Nie trzeba było czekać długo, by po kombinezon upomniał się także świat wielkiej mody. Jako pierwsza „oswoić” próbowała go Elsa Schiaparelli, która własne wariacje na temat zaproponowała jeszcze w latach 30. XX wieku. Na światowych wybiegach na dobre kombinezon zagościł jednak dopiero w latach 60., za sprawą projektantów, takich jak Oscar de la Renta czy Yves Saint Laurent. Przyczynił się do tego magazyn „Vogue”, który po raz pierwszy pokazał go na okładce w roku 1964. Niewiele później nosili go najbardziej stylowi bywalcy modnego klubu Studio 54, a także gwiazdy estrady – Elvis Presley oraz Cher. Nie mniejszą popularnością cieszył się także w latach 80. XX wieku. Do tego stopnia, że zaczęto mówić, że to „suknia balowa wszech czasów”.

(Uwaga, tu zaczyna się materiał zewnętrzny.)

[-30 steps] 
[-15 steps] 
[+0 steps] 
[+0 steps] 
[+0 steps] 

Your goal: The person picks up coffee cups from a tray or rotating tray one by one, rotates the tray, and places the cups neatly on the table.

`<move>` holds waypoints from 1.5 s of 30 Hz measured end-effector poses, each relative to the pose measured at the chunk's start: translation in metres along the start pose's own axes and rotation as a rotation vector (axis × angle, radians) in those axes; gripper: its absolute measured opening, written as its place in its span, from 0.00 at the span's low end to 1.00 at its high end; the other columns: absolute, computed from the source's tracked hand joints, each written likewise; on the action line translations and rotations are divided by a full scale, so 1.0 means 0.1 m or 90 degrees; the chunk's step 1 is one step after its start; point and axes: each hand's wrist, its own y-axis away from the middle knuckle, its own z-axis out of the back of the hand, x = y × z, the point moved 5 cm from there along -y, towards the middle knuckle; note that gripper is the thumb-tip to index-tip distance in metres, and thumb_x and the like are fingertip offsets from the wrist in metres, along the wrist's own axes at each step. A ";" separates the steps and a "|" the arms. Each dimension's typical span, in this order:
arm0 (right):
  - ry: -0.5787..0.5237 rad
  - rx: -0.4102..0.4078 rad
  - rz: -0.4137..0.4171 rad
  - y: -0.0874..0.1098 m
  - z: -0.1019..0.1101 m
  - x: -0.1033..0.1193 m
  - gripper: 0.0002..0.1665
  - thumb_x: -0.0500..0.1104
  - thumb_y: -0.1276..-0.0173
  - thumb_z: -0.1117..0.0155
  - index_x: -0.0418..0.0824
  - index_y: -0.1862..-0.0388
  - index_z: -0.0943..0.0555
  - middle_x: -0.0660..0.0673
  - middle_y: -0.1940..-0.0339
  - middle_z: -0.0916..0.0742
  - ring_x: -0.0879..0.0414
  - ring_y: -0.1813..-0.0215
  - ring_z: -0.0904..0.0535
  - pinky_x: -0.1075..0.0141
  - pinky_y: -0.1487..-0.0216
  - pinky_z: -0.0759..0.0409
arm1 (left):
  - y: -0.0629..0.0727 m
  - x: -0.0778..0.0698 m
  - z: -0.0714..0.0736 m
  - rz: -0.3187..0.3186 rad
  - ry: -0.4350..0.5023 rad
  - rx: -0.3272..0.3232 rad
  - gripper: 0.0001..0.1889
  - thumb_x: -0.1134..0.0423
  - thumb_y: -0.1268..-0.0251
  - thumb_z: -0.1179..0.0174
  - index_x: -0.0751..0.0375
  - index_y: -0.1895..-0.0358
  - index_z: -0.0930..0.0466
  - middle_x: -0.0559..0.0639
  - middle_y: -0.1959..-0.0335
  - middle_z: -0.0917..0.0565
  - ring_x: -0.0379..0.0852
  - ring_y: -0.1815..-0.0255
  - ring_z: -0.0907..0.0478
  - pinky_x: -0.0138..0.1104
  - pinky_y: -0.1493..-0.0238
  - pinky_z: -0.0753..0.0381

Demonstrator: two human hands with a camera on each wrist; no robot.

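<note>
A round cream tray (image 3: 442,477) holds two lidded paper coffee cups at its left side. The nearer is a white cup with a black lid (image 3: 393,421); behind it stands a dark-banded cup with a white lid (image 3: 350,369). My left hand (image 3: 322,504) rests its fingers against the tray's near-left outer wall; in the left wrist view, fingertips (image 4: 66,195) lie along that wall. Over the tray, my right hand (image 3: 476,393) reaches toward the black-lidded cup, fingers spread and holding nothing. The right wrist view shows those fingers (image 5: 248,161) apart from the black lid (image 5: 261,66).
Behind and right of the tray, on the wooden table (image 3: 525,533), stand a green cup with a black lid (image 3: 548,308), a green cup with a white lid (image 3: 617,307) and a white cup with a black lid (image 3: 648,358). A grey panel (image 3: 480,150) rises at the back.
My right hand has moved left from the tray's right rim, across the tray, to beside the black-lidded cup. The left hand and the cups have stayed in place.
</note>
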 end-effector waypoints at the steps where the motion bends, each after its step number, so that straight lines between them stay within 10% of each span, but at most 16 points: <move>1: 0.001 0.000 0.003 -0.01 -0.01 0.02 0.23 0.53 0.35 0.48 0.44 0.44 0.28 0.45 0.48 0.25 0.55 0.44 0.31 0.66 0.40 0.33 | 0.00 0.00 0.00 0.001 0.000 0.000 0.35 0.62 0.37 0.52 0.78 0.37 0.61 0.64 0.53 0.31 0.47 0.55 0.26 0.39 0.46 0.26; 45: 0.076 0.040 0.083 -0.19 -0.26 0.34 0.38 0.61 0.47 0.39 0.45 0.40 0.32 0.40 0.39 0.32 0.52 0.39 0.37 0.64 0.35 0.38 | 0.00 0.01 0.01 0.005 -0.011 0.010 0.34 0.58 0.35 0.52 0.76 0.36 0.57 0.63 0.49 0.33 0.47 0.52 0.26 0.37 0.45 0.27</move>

Kombinezon na wesele i na co dzień, czyli jak nosić ten element garderoby na różne sposoby

Niewątpliwie coś w tym jest! Kombinezon na wesele, na wieczorną imprezę na mieście, a nawet wielką galę to strój idealny. Jedyny chyba, który jest w stanie zastąpić nieśmiertelną, tradycyjną sukienkę. Tym bardziej, że wśród propozycji zarówno projektantów, jak i popularnych marek, nie brak kombinezonów w naprawdę eleganckim wydaniu. O minimalistycznych krojach i/lub w stonowanej kolorystyce: białe, piaskowe czy pastelowe. Co więcej, kombinezon świetnie się sprawdza w duecie z marynarką – najlepiej w wydaniu oversize. W tej wersji stworzy idealną stylizację do pracy!


fot. Getty Images

Ale kombinezon równie dobrze można nosić na co dzień. Tym bardziej, że w sprzedaży nie brakuje modeli z denimu, skóry lub jej imitacji, bawełny i innych dość swobodnych materiałów. A do wyboru są zarówno kombinezony z długim, jak i krótkim rękawem, z długimi jak i z krótkimi nogawkami. W chłodniejsze dni wystarczy narzucić luźny sweter, jeansową katanę albo ramoneskę. Co ważne, do kombinezonu pasują buty zarówno eleganckie, jak i sportowe. To do was należy decyzja czy postawicie na sandały z cienkich pasków, szpilki czy raczej sneakersy lub birkenstocki. Kombinezon może mieć wiele twarzy, które dodatki tylko podkreślają, Być może właśnie na tym polega jego fenomen. Dacie się przekonać? A może już od dawna gości w waszych szafach?